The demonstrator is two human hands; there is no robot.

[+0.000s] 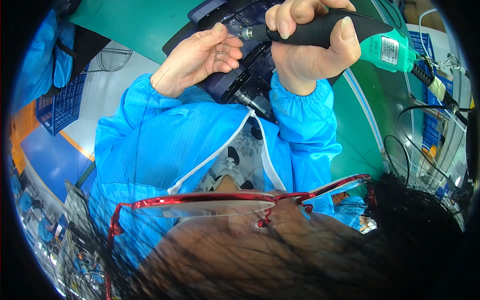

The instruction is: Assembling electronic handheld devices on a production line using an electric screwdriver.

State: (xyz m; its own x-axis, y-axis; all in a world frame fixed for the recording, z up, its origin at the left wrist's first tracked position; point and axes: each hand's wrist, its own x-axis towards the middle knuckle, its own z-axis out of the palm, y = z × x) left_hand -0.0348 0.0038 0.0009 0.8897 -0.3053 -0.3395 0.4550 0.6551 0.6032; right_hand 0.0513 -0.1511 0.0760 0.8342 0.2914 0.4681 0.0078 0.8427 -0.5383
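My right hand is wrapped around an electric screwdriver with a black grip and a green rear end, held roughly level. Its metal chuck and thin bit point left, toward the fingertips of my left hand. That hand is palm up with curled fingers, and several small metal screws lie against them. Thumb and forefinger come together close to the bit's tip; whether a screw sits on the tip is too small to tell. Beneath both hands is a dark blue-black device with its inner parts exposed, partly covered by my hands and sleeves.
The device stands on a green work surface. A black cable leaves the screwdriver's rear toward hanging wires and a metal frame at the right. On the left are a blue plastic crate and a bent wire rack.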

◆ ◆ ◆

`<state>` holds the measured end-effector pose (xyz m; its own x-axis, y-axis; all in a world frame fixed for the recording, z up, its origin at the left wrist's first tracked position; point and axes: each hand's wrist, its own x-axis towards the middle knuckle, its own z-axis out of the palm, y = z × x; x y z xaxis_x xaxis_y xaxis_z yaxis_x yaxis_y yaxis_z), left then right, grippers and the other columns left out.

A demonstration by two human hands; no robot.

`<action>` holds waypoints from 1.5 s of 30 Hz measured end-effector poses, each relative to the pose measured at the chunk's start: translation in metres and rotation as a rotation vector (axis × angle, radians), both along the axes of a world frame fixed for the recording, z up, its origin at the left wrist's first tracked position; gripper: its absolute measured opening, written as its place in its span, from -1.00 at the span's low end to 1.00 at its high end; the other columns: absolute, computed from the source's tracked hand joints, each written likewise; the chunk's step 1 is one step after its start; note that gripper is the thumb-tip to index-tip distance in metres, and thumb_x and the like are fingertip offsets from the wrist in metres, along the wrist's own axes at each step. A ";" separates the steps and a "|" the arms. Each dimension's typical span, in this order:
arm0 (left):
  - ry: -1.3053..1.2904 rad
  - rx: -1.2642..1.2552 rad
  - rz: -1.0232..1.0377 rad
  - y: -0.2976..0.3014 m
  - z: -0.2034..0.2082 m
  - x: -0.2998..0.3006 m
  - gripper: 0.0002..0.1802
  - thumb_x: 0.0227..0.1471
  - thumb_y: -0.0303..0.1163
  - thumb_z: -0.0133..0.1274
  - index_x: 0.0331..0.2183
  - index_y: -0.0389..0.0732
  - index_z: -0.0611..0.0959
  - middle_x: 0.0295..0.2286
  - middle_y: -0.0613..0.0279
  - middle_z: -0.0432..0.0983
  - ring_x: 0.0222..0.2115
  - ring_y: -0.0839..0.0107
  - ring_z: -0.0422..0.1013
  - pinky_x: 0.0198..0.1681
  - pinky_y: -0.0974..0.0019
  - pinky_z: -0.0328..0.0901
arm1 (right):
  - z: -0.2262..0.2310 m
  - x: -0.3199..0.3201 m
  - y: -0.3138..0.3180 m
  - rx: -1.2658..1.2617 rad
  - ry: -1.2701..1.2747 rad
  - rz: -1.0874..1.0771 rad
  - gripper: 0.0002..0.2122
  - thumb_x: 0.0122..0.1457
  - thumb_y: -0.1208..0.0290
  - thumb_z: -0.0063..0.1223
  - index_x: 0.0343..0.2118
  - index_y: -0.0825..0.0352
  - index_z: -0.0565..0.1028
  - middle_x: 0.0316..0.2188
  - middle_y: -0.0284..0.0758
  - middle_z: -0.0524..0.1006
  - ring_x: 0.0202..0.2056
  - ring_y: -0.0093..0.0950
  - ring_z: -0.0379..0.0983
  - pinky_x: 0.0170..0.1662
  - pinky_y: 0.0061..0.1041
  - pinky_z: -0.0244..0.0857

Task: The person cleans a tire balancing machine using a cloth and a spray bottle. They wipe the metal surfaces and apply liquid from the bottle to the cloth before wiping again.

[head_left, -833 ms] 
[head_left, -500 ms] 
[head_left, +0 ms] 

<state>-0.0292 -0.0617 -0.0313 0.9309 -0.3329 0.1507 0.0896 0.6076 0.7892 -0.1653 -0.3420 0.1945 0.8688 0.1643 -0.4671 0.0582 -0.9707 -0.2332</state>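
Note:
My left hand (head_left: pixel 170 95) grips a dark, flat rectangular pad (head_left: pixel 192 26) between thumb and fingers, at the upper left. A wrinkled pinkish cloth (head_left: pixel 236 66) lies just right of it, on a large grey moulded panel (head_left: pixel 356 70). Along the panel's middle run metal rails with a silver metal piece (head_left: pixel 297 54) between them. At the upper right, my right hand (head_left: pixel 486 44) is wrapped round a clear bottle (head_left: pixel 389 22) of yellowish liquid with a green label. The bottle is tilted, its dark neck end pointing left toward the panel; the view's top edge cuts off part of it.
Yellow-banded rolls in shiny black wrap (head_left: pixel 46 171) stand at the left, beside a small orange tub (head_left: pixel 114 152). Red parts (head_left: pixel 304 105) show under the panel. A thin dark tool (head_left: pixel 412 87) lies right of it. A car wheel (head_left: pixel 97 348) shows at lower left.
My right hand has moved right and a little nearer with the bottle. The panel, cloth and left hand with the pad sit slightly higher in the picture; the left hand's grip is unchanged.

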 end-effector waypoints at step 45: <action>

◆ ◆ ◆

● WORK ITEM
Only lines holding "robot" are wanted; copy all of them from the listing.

● EXERCISE ANSWER
The demonstrator is two human hands; there is no robot.
A demonstration by two human hands; no robot.

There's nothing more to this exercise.